Automated audio captioning (AAC) is a task that involves describing the ambient sound within an audio clip using a natural language sentence, bridging the gap between auditory perception and linguistic expression. AAC requires not only identifying sound events and acoustic scenes within an audio clip but also interpreting their relationships and summarizing the audio content through descriptive language. AAC has gained significant attention and seen considerable progress in recent years. Despite the progress, the field continues to face numerous challenges. This thesis studied automated audio captioning from three perspectives: model architectures, data scarcity issue, and diversity in generated captions.

Translating sound into text, AAC is a sequence-to-sequence task. Therefore, existing approaches follow an encoder-decoder paradigm using deep learning techniques. Recurrent neural networks and convolutional neural networks are popularly employed as the audio encoder. However, both of them have their own limitations in modelling lengthy audio signals. We introduce the Audio Captioning Transformer (ACT), a novel fully Transformer-based model that overcomes the limitations of traditional RNN and CNN approaches in automated audio captioning. The self-attention mechanism of the ACT model facilitates a better modelling of audio signals’ local and global dependencies. Our findings highlight the critical role of the audio encoder in an AAC system.

Data scarcity is a major issue in the field of AAC. Collecting audio captioning datasets manually is expensive and time-consuming, therefore, existing audio captioning datasets are all limited in size. To address the data scarcity issue, we source audio clips and their metadata (e.g., raw descriptions and audio tags) from three web platforms and one audio tagging dataset. We devise a three-stage processing pipeline to filter and transformer noisy raw descriptions into audio captions with the help of ChatGPT, a powerful, conversational large language model. Consequently, we introduce the WavCaps dataset, the first large-scale, weakly-labelled audio captioning dataset for audio-language multimodal research, containing \num{403050} audio clips with paired captions. We conduct a comprehensive analysis of the characteristics of WavCaps dataset and achieve new state-of-the-art results on main AAC benchmarks.
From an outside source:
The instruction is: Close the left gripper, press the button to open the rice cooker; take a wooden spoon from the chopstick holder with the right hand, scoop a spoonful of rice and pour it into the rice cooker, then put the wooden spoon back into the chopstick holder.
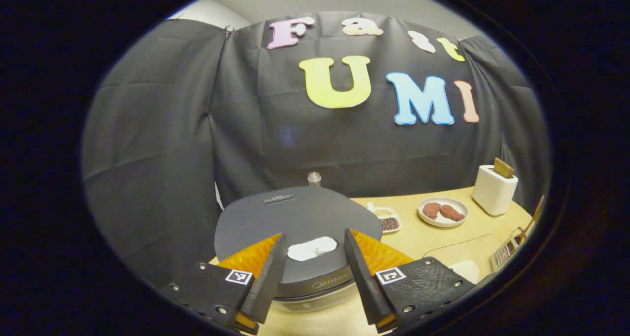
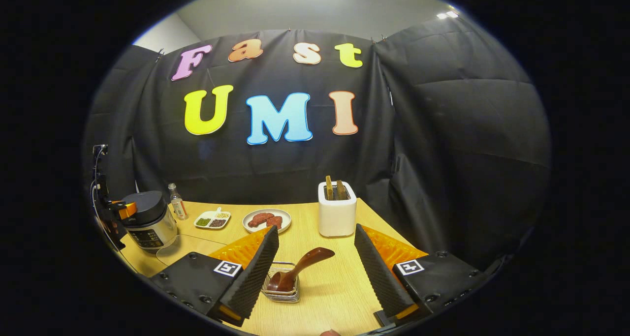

Finally, different people may interpret and describe the same audio scene in diverse ways, leading to a wide range of possible captions for a single audio clip. However, captions generated by existing audio captioning systems are deterministic, simple and generic. We argue that an effective audio captioning system should be capable of producing diverse captions for both a single audio clip and across similar clips. To achieve this, we introduce an adversarial training framework utilizing a conditional generative adversarial network (C-GAN) to enhance the diversity of audio captioning systems. Our experiments on the Clotho dataset demonstrate that our model outperforms state-of-the-art methods in generating more diverse captions.